[[ SUPPLIED DATA, beginning ]]

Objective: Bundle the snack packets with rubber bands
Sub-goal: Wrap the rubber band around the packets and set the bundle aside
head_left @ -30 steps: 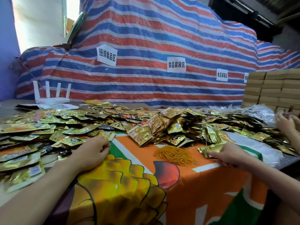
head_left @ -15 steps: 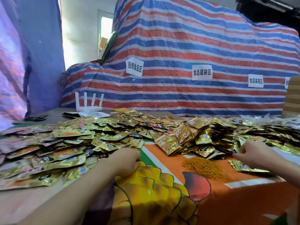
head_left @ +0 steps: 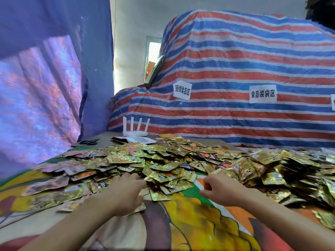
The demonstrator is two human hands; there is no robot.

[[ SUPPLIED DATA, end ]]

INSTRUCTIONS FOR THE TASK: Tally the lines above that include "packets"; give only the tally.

EXERCISE SOLUTION: 2